Fuller and Schumacher talk about work

March 18, 2015

We’re in a cozy club for heroes, somewhere beyond the ether. Inventor Richard Buckminster Fuller and economist E. F. “Fritz” Schumacher are discussing things back home.


Fritz: (a tall, merry man, with a slight German accent) They seem to be stuck. Everything is high-tech, like smart phones and automatic checkout stations at supermarkets. Scarce materials that poor people fight over wind up in the landfill, and the supermarket furloughs its cashiers, all for the sake of share prices and the pockets of those who got in on the ground floor. The only thing left for a young fellow to do is train himself to be an engineer or programmer in service to some dull thing that doesn’t feed, clothe, or house anyone.


Bucky: (stocky and bald, with thick eyeglasses and a staccato down-east accent) Planned obsolescence is a dangerous strategy. I have no argument there, but changes in production that reduce the number of workers is a good thing. People who are out of work should take advantage of the situation to do the things needing to be done, that nobody else seems to notice.

 

Fritz: That sounds nice, but it doesn’t make the house payments or diaper the babies. Where do those unemployed workers get the space, tools, and training? It’s a lucky person who can do useful, satisfying work.


Bucky: My own story proves it’s possible—in fact, inevitable—that the universe will provide the tools and materials for people doing what’s necessary. I kept every bill and cancelled check, every note scratched on the back of an envelope to document that.


Fritz: Yes. You called yourself “Guinea Pig B” and the archives are your “Chronofile.” They’re at Stanford, right? I’m sure some academic will sort it all out one day. Let’s agree to disagree on whether the universe provides for the virtuous. The vast majority of displaced workers don’t meet your standard.


Bucky: It’s important to understand that there ought to be no life-support problems for people without jobs. I commissioned a geologist, François de Chadenèdes, to figure the dollar cost of the time, heat, and pressure it takes nature to produce a gallon of petroleum. Ultimately, we will have to pay that, and every gallon is worth over a million dollars. The daily commute squanders untold wealth, so it makes sense to give people who don’t create wealth a handsome pension to stay home. People would compete for unpaid positions.


Fritz: (chuckles) And automatic machines would do the real work. Look, if somebody’s out of work, he or she is desperate, not just materially, but because that enlivening, nourishing thing that work provides can’t be replaced. What people need—in the same way they need bread and sleep—is work that contributes goods and services for a becoming life and lets them learn to be good at some craft.

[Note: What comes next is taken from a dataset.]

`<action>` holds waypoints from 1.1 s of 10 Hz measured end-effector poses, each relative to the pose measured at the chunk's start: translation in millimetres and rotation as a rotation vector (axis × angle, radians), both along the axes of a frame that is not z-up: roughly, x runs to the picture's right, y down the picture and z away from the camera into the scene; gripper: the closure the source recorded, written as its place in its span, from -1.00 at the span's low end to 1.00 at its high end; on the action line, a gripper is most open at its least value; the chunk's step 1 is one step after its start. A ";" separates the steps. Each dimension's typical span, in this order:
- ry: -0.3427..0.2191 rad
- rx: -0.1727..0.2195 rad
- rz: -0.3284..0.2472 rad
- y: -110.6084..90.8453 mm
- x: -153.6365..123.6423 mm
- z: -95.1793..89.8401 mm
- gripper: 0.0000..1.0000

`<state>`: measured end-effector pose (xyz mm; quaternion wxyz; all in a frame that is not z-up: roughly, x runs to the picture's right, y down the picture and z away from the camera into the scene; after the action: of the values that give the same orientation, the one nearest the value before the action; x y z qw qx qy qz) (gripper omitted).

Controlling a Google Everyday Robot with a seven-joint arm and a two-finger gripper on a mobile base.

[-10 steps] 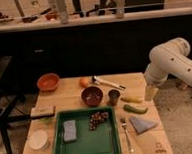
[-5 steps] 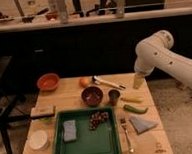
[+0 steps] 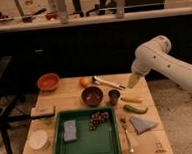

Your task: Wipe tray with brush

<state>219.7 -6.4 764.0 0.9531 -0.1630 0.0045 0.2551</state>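
The green tray (image 3: pixel 87 144) lies at the front middle of the wooden table and holds a grey sponge (image 3: pixel 69 129) and a dark cluster of grapes (image 3: pixel 97 120). The brush (image 3: pixel 109 82), with a long white handle and a small dark head, lies at the back of the table, just right of an orange fruit (image 3: pixel 85 82). My white arm reaches in from the right. Its gripper (image 3: pixel 134 80) hangs over the back right of the table, just right of the end of the brush handle and well behind the tray.
An orange bowl (image 3: pixel 48 81) sits back left. A dark bowl (image 3: pixel 92 96) and a small cup (image 3: pixel 114 96) stand behind the tray. A yellow item (image 3: pixel 131 99), a green vegetable (image 3: pixel 135 109), a grey cloth (image 3: pixel 142 124) and a fork (image 3: pixel 127 134) lie on the right. A wooden-topped block (image 3: pixel 43 111) and a white container (image 3: pixel 38 139) are on the left.
The arm has swung left from beside the table, bringing the gripper over the back right corner near the brush handle. The objects on the table have not moved.
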 end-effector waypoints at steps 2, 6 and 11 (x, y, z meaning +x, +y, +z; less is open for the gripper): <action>-0.005 -0.001 0.002 0.2 0.2 -0.2 -0.60; -0.007 0.009 0.013 -0.6 -1.5 0.9 -0.60; -0.036 0.049 0.073 8.0 -41.4 29.2 -0.60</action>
<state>178.4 1.6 793.2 0.9468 -0.1442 -0.0251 0.2867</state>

Bucky: Craft can be very satisfying, but mass production is absolutely necessary for seven billion people to survive and thrive. Craftsmen can’t supply everything needed quickly enough, and machines work with a quality and consistency no human can match.


Fritz: Don’t belittle the satisfactions of craft. The goods you see as necessary are necessary because they give certain satisfactions, but why not try to get those satisfactions by using the fewest goods possible? And if it satisfies to make the goods, that’s important, too.

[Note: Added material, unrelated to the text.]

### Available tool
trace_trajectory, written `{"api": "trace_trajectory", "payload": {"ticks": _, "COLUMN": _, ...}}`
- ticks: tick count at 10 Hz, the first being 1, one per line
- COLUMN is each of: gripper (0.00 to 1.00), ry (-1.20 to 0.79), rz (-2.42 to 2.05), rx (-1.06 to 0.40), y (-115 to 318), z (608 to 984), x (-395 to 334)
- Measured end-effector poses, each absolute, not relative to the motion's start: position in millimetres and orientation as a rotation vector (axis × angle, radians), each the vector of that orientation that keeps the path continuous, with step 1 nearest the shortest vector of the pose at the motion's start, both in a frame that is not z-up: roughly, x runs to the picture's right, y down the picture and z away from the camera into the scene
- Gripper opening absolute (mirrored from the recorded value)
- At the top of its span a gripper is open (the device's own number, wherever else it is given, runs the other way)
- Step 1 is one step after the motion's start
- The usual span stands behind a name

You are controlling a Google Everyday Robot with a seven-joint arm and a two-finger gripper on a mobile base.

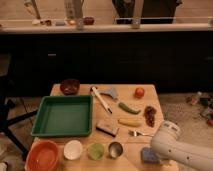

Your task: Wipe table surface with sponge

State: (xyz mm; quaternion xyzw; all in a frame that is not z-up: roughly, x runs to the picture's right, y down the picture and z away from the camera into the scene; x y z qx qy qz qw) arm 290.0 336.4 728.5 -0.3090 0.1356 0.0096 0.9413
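The table surface [115, 112] is light tan wood and carries many items. At its front right corner lies the blue-grey sponge [149, 156], partly covered by my white arm [176, 148], which reaches in from the lower right. My gripper is hidden under that arm, at or just beside the sponge, and it is shut. Whether it holds the sponge does not show.
A green tray [37, 131] fills the left half. Along the front stand an orange bowl [44, 155], white bowl [73, 149], green cup [95, 150] and metal cup [116, 149]. Spatula [102, 99], brown-and-tan block [107, 128], fork [139, 133], tomato [139, 92] and brown bowl [69, 86] lie further back.
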Motion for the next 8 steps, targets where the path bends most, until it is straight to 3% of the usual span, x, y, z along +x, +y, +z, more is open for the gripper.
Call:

Bucky: You see the craftsmen’s cars each burn a million dollars in fuel on each commute.


Fritz: I coined the phrase “Buddhist economics,” based on consulting I did in Burma, where I learned to meditate and picked up a little Buddhist philosophy.


Bucky: I heard that you called it “Buddhist” because people wouldn’t buy a book about Christian economics.

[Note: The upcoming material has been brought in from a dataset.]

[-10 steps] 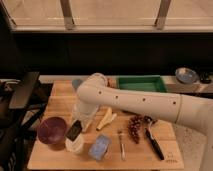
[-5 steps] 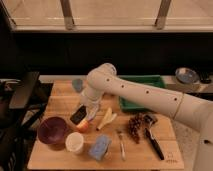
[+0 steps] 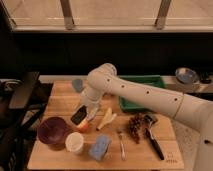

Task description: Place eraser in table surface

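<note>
The eraser (image 3: 78, 115) is a small dark block held at the tip of my gripper (image 3: 83, 113), tilted, just above the left middle of the wooden table surface (image 3: 60, 97). The gripper is shut on the eraser. My white arm (image 3: 135, 92) reaches in from the right and bends down over the table. The eraser hangs just behind the white cup (image 3: 75, 142) and beside the purple bowl (image 3: 52, 131).
A blue-grey sponge (image 3: 100, 146) lies at the front. Pale banana pieces (image 3: 106, 118), a fork (image 3: 121, 145), dark grapes (image 3: 136, 125) and a black-handled utensil (image 3: 154, 140) lie to the right. A green tray (image 3: 145, 80) stands behind, a small reddish thing (image 3: 83, 126) under the gripper.
The gripper has lifted the eraser from beside the white cup and carried it back, away from the front edge. Over the last half second it has barely moved.
</note>
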`<state>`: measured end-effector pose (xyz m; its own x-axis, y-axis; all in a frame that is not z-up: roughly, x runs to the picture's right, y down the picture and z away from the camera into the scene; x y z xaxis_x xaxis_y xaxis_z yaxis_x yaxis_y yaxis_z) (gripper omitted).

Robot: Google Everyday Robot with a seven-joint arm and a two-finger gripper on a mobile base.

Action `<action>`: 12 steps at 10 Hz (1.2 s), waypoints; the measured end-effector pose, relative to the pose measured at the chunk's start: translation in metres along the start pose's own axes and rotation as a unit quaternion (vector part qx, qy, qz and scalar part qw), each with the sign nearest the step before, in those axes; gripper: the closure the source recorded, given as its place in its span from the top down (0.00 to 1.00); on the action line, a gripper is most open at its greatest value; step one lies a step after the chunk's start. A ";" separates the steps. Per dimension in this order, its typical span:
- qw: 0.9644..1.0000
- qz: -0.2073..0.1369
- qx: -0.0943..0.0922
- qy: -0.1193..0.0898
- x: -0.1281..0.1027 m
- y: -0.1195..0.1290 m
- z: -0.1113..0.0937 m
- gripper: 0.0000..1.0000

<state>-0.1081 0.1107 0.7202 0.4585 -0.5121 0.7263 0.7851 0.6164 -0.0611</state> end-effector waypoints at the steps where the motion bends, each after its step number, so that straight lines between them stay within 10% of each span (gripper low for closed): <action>1: 1.000 0.000 0.002 -0.001 0.001 0.001 0.000 0.00; 5: 0.999 -0.019 0.034 -0.006 0.027 -0.033 0.001 0.00; 12: 0.996 -0.079 0.040 0.003 0.067 -0.135 0.069 0.00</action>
<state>-0.2120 0.0350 0.8240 0.3349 -0.6099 0.7183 0.8123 0.5732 0.1080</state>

Fritz: That too. But a Buddhist economist would call it a failure to satisfy human wants from far away. People can work near where they live, and make things for their neighbors. Earth has had more than a century of mass production. I can tell you from experience that Burmese are less stressed than the British—or, they were 60 years ago when I was there—and the British are less pressured than the Germans or Americans. Obviously, technology reduces the kinds of work that connect us with life, other people, the landscape, plants and animals, and self, while the kind that it increases is soul-killing, brute stuff.


Bucky: People go to war because their livelihoods are threatened. They should design artifacts that reduce the cost of production. Society would become wealthier, with the wealth spread around. People would quit being scared, and stop attacking each other.


Fritz: You don’t install multi-million dollar robotics unless you’re already rich and mean to stay that way.


Bucky: Wealth will increase to the point where it makes sense to spread it around. The economist John Kenneth Galbraith said, “If we can afford some unemployment in the interest of stability, we can afford to give [the unemployed] the goods that let them sustain their accustomed standard of living.” Technology will make the rich so wealthy that they’ll share.


Fritz: Rich, indeed! That “stand[s] truth on its head by considering goods more important than people, and consumption more important than creative activity.”